> Required work
From the data that follows, copy every line holding the string "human".

> Supplied material
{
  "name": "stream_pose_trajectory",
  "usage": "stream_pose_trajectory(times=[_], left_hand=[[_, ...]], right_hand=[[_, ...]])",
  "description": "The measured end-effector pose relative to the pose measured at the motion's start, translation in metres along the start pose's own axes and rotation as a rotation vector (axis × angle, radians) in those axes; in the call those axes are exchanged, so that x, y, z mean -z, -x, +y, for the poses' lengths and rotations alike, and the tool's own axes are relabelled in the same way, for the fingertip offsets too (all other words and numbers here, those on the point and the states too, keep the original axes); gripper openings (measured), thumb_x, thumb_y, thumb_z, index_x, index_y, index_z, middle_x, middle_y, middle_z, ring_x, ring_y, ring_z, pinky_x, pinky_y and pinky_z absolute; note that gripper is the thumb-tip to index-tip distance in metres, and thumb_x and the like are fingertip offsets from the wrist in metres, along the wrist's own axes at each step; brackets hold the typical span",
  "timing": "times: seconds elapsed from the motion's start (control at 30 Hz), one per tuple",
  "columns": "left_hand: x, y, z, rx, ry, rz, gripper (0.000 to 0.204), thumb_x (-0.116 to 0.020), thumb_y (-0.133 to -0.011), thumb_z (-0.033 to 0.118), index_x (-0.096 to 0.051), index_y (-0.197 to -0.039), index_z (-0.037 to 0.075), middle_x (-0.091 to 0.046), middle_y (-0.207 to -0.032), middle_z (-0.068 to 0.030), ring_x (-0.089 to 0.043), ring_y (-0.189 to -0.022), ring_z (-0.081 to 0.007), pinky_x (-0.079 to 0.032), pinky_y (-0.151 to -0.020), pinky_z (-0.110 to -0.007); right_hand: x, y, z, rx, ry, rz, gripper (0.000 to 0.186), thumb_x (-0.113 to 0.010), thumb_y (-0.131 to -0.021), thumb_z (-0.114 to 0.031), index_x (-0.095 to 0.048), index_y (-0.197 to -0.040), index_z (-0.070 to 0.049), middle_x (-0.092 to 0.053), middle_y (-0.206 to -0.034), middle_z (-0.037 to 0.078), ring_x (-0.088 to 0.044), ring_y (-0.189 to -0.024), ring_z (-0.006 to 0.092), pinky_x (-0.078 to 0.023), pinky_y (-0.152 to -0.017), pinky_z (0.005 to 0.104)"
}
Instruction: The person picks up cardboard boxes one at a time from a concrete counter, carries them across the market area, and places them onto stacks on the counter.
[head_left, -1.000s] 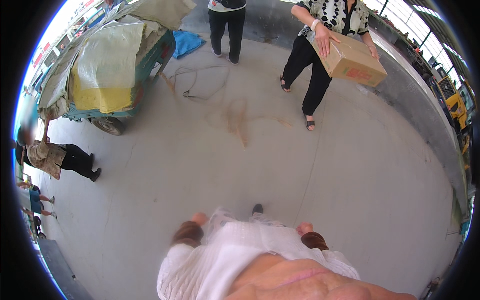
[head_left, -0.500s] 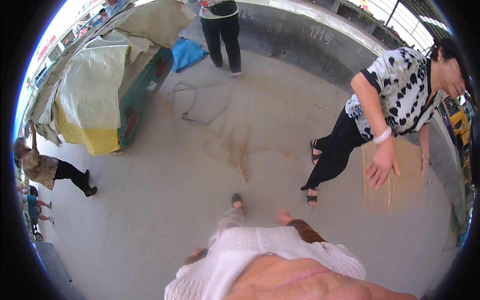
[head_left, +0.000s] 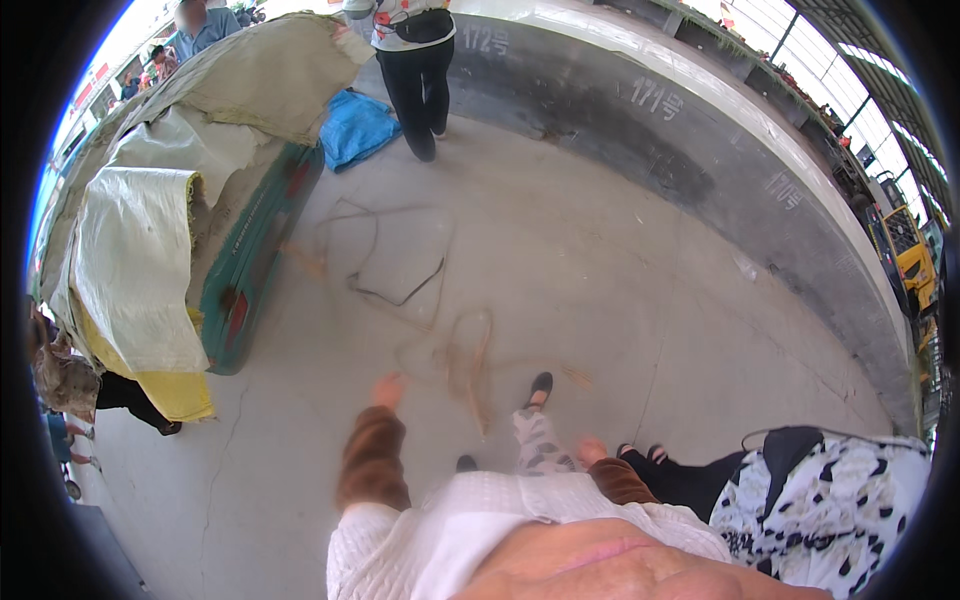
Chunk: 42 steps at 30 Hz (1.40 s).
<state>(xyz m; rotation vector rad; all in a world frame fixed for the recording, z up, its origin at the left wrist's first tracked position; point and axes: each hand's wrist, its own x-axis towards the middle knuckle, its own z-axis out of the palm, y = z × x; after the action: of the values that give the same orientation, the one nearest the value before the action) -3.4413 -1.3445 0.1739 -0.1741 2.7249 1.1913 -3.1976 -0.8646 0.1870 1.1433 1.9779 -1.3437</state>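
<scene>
My left hand [head_left: 388, 388] hangs low in front of me over the grey floor, at the end of a brown sleeve. Motion smears its fingers, and I make out nothing held in it. Lower right of centre, my right hand [head_left: 592, 448] shows just past its brown cuff, blurred as well, with its fingers unclear. Neither hand visibly touches anything. Nearest to both are faint, blurred rope-like loops [head_left: 478, 370], brown and dark, that appear on the floor ahead. Between the hands is my dark shoe [head_left: 541, 383] below a patterned trouser leg.
A green vehicle [head_left: 250, 270] under grey and yellow covers [head_left: 140, 260] stands at left. Beside it are a blue sheet [head_left: 355, 130] and a person in black trousers [head_left: 418, 85]. A low concrete wall [head_left: 640, 130] curves along the right. Close by at lower right is a person in a spotted top [head_left: 840, 500].
My left hand has swung forward into clearer view. The person in the spotted top has shifted from right ahead to beside me, and the cardboard box they held is out of view.
</scene>
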Motion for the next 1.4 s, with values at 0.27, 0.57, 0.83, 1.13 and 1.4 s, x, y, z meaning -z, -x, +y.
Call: stream_pose_trajectory(times=[0.27, 0.57, 0.83, 1.13, 1.4], left_hand=[[-0.039, 0.000, 0.041, -0.127, -0.497, -0.547, 0.023, -0.046, -0.068, 0.025, -0.059, -0.066, 0.006, -0.060, -0.062, -0.0104, -0.058, -0.058, -0.0261, -0.046, -0.059, -0.035], [-0.061, 0.020, 0.133, 0.215, -0.602, -0.678, 0.014, -0.056, -0.070, 0.021, -0.060, -0.078, 0.010, -0.060, -0.082, -0.0134, -0.057, -0.080, -0.0302, -0.045, -0.070, -0.040], [-0.102, -0.108, 0.181, 0.412, -0.354, -0.560, 0.016, -0.056, -0.072, 0.021, -0.061, -0.082, 0.010, -0.060, -0.086, -0.0139, -0.057, -0.084, -0.0298, -0.045, -0.073, -0.040], [-0.055, -0.393, 0.231, 0.087, -0.630, -0.705, 0.016, -0.054, -0.073, 0.020, -0.061, -0.082, 0.009, -0.059, -0.085, -0.0130, -0.055, -0.081, -0.0272, -0.044, -0.071, -0.038], [-0.113, -0.672, 0.275, 0.416, 0.144, -0.167, 0.024, -0.050, -0.074, 0.020, -0.056, -0.089, 0.002, -0.056, -0.080, -0.0099, -0.051, -0.072, -0.0211, -0.039, -0.062, -0.031]], right_hand=[[0.097, -0.113, -0.072, 0.351, 0.506, -0.102, 0.020, -0.059, -0.069, -0.017, -0.060, -0.086, -0.007, -0.059, -0.074, 0.010, -0.057, -0.065, 0.0239, -0.044, -0.056, 0.0369], [0.173, -0.276, -0.238, 0.701, 0.529, -0.022, 0.018, -0.053, -0.074, -0.012, -0.057, -0.092, -0.010, -0.057, -0.080, 0.009, -0.056, -0.078, 0.0268, -0.046, -0.064, 0.0400], [0.126, -0.321, -0.412, 0.073, -0.212, -0.282, 0.039, -0.052, -0.074, -0.014, -0.046, -0.111, -0.004, -0.059, -0.084, 0.010, -0.060, -0.071, 0.0221, -0.047, -0.056, 0.0352], [0.190, -0.414, -0.480, 0.538, 0.733, -0.134, 0.021, -0.058, -0.069, -0.022, -0.063, -0.083, -0.007, -0.061, -0.081, 0.010, -0.058, -0.079, 0.0237, -0.046, -0.069, 0.0354], [0.174, -0.462, -0.550, 0.228, 0.440, 0.199, 0.026, -0.054, -0.071, -0.020, -0.061, -0.092, -0.007, -0.059, -0.097, 0.014, -0.056, -0.086, 0.0306, -0.043, -0.076, 0.0394]])
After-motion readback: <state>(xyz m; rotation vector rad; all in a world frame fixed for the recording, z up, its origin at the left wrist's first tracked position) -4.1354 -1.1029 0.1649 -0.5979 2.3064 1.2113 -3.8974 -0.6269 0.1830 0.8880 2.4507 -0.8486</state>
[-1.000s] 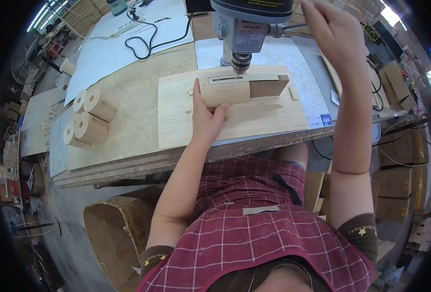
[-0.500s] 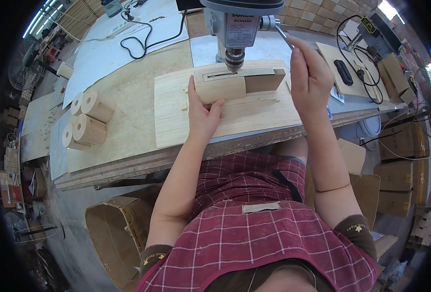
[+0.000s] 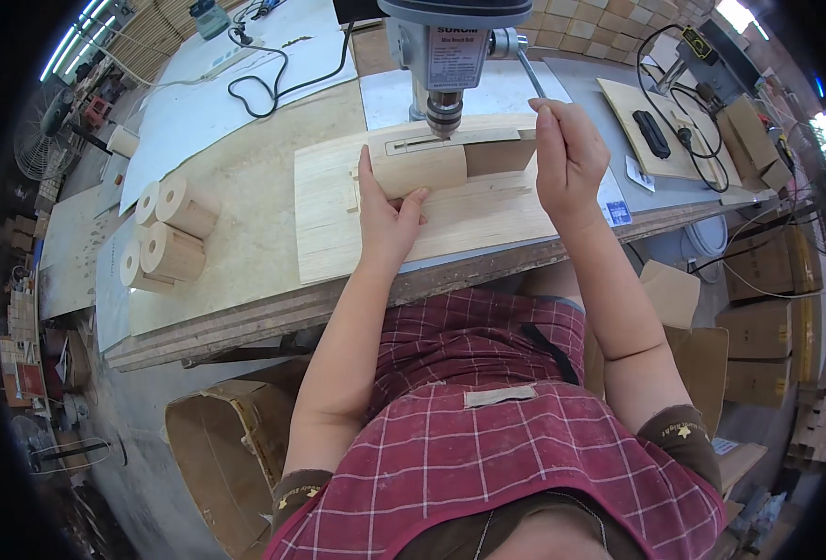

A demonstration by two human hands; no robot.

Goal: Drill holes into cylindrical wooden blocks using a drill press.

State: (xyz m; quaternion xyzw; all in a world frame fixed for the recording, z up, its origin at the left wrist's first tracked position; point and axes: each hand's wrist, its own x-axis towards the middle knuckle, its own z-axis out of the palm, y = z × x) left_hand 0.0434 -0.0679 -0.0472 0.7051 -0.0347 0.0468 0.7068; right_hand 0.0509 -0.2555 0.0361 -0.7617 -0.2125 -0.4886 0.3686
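Note:
My left hand (image 3: 390, 224) grips a pale wooden cylinder (image 3: 420, 172) lying on its side, thumb on the near face and fingers at its left end. A flat strip with a long narrow slot (image 3: 413, 145) lies along its top, and a darker brown block (image 3: 499, 159) adjoins its right end. Above them stands a bench drill (image 3: 455, 58); its chuck (image 3: 444, 114) points down close over the slot, and I cannot make out the bit. My right hand (image 3: 570, 161) is closed round the drill's feed lever (image 3: 531, 73). A pale wooden board (image 3: 338, 245) lies underneath.
Several bored wooden cylinders (image 3: 172, 250) rest on their sides at the left of the table. A black cable (image 3: 278, 91) curls behind them. At right, a board (image 3: 618, 103) carries a black oblong thing (image 3: 651, 134) and a cable. A cardboard box (image 3: 217, 448) stands on the floor.
My right hand has come down toward me and slightly left, swinging the lever lower. My left hand and the wooden cylinder stay almost where they were.

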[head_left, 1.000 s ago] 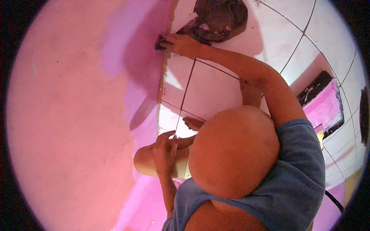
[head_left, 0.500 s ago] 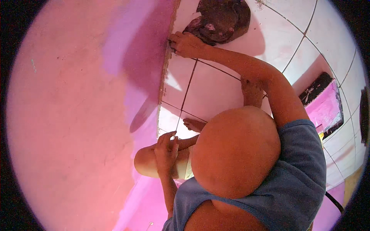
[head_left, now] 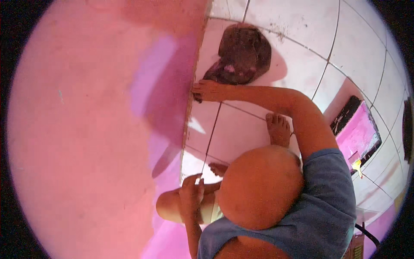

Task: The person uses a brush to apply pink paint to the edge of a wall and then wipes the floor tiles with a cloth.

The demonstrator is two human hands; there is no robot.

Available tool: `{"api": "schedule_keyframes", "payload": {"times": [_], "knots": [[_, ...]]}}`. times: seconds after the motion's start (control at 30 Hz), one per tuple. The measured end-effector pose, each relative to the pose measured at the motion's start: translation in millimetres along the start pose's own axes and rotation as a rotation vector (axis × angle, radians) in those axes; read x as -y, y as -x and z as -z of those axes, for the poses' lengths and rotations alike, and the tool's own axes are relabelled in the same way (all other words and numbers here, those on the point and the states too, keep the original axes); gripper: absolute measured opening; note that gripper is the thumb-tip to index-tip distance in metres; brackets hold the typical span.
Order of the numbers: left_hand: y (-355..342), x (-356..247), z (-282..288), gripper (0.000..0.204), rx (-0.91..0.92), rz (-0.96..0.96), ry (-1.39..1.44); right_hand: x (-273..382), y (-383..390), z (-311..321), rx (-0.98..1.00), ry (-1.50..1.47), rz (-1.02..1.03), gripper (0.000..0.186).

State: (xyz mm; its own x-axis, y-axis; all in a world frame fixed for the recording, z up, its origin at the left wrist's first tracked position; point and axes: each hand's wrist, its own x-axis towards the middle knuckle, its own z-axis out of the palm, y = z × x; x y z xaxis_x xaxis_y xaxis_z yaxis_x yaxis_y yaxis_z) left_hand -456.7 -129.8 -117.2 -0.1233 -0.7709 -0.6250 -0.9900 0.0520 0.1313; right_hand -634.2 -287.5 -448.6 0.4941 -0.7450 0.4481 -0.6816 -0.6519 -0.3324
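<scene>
My right hand (head_left: 211, 90) reaches out to the foot of the pink wall (head_left: 95, 129), fingers bent against the edge where wall and floor meet. A bit of dark material shows under its fingertips. It seems to belong to the crumpled dark cloth (head_left: 246, 54), which lies on the tiles just beyond the hand and bears pink smears. Near my bent left knee, my left hand (head_left: 192, 192) is held with fingers loosely curved. A gap shows between thumb and forefinger, and nothing can be made out in it.
On the tiled floor (head_left: 319, 39) to the right lies a black tray (head_left: 358, 131) coated with pink paint. A yellow-handled paintbrush (head_left: 357, 167) rests at its near edge. My bare foot (head_left: 278, 127) stands below my right forearm. Brighter pink-purple patches mark the lower wall.
The view has tilted, so wall, cloth and tray sit lower in the picture. My right fingers look flatter at about the same spot; my left hand stays by the knee.
</scene>
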Motion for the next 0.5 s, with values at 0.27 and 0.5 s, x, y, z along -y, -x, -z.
{"api": "schedule_keyframes", "payload": {"times": [0.27,0.5], "knots": [[12.4,0.7,7.6,0.022,-0.063,-0.03,0.003,-98.0,13.3,67.8,-0.14,0.128,-0.266,0.032],[25.6,-2.7,3.4,0.019,-0.077,0.071,-0.008,-220.8,33.7,124.5,-0.36,0.331,-0.796,0.023]]}}
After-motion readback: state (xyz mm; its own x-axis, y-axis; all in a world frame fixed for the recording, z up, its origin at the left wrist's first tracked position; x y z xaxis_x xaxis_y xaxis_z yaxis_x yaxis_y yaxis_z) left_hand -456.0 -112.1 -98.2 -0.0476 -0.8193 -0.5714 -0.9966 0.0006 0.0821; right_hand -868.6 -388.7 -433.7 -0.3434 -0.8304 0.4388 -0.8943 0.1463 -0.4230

> Exercise response
A demonstration by two human hands; no robot.
The demonstrator is two human hands; there is no robot.

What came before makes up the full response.